Kátia Abreu defende liberdade artística no carnaval e rebate críticas sobre homenagem a Lula – Foto: Aquiles Lins
Ex-senadora Kátia Abreu afirma que agremiações não precisam seguir legislação eleitoral e que Lula cumpriu a lei
A ex-senadora Kátia Abreu se manifestou nas redes sociais em defesa da liberdade artística das escolas de samba após questionamentos de setores bolsonaristas sobre a homenagem ao presidente Lula em desfile da Acadêmicos de Niterói. Na postagem, Kátia Abreu argumentou que as agremiações carnavalescas não estão submetidas à legislação eleitoral aplicada a partidos e candidatos, ressaltando que a responsabilidade legal recai apenas sobre eventuais pré-candidatos e que, segundo ela, não houve irregularidade por parte do presidente. “As escolas de samba não são obrigadas a seguir a legislação eleitoral.
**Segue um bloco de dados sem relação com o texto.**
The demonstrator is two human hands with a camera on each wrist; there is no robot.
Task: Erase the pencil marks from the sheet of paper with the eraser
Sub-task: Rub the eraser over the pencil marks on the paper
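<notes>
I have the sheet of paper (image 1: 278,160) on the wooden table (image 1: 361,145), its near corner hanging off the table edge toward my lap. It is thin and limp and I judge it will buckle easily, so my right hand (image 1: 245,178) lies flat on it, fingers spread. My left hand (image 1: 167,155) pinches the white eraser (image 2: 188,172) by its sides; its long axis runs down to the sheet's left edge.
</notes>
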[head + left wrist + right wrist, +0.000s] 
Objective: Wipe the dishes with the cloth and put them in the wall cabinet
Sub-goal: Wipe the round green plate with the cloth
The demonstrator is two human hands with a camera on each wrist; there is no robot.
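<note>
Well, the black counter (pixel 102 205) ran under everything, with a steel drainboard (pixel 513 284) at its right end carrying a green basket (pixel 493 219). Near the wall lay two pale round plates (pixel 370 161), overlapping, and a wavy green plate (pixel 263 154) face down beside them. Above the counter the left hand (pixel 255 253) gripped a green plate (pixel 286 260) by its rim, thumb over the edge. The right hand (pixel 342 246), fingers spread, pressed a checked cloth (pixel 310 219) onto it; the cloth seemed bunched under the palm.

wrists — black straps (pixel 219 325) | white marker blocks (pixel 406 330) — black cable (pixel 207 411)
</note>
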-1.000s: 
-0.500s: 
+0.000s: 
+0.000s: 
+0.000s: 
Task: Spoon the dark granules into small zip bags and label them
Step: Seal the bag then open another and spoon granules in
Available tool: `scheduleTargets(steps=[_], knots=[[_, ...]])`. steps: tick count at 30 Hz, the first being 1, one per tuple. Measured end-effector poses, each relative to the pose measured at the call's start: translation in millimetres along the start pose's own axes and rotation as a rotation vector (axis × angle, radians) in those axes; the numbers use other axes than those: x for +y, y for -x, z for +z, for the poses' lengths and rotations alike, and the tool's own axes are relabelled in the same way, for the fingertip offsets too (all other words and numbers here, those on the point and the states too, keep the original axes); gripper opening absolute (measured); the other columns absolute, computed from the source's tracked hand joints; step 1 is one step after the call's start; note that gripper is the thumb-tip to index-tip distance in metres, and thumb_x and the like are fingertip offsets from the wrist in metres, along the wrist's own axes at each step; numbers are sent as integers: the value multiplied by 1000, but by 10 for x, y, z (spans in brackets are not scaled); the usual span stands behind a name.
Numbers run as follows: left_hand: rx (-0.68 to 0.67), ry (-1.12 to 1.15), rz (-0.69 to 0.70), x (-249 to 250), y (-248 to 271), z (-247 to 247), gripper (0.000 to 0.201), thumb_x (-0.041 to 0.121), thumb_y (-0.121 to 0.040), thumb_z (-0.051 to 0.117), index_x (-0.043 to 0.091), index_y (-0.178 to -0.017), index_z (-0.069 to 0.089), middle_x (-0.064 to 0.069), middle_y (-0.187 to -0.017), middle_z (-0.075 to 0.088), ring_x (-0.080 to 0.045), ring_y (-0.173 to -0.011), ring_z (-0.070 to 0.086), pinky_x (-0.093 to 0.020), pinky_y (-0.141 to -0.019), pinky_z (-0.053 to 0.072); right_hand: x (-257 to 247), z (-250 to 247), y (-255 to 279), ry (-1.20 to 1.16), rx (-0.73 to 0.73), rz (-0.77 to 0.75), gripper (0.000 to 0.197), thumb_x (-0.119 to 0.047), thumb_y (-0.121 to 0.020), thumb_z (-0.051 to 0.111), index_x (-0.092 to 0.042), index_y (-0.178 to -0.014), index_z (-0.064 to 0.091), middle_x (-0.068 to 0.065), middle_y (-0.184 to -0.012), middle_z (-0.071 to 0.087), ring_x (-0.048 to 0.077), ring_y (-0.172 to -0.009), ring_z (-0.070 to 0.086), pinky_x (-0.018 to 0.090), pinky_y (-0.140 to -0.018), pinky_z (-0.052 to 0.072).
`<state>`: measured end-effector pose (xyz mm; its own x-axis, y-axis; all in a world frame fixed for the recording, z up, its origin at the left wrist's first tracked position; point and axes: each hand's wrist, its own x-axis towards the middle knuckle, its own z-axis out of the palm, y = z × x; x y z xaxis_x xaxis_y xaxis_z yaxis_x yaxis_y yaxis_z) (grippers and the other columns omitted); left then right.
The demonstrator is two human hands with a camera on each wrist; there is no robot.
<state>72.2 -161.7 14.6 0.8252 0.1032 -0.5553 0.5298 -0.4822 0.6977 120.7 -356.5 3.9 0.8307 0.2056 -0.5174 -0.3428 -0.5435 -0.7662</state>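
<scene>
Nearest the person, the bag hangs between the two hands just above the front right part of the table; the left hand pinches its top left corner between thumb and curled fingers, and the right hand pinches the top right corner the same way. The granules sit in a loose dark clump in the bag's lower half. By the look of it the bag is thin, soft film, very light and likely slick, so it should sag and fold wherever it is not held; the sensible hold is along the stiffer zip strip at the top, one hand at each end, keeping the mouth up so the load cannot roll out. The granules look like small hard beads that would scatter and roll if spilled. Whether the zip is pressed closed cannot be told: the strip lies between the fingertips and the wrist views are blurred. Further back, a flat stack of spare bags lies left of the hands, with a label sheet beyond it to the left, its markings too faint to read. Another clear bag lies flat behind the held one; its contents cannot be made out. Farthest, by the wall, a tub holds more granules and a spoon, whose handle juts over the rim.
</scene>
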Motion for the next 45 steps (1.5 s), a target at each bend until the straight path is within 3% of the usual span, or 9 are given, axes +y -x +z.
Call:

São livres pra mostrar o que quiserem. Cabe aos pré candidatos a se comportarem de acordo com a lei. E Lula cumpriu”, argumentou. Ela também destacou que Lula não está formalmente registrado como candidato e que ainda não existe chapa oficial definida, o que, em sua avaliação, reforça a inexistência de infração eleitoral. “E o homenageado nem é candidato registrado por seu partido no TSE. Nem há a chapa oficial ainda”, lembrou. Kátia Abreu mencionou ainda a produtora Brasil Paralelo ao fazer uma comparação com situações anteriores. “A Brasil Paralelo em 2022 também não”, disse. Em outra publicação, Kátia Abreu rebateu críticas que associavam a homenagem carnavalesca a possíveis impactos em alianças políticas futuras, citando o MDB e o ex-presidente Michel Temer. “Dizer que a crítica a TEMER vai atrapalhar aliança 2026 do MDB com Lula? Era o que faltava. Lula não é o carnavalesco da escola de Niterói e nem compositor do samba enredo. História não se apaga. Dilma sofreu um golpe pronto e acabou. Não adianta chorar. Tem que pagar o preço”, rebateu. Na mesma linha, ela reforçou que escolas de samba têm autonomia tanto para homenagear quanto para criticar figuras públicas, sem interferência eleitoral, e afirmou que não houve favorecimento financeiro do governo federal. “Imagine se uma Escola de Samba quiser homenagear algum político pra inviabiliza-lo eleitoralmente? As escolas são livres pra suas escolhas tanto para homenagem ou criticar. O patrocínio do governo foi idêntico para todas as escolas. Não houve privilégio”, frisou.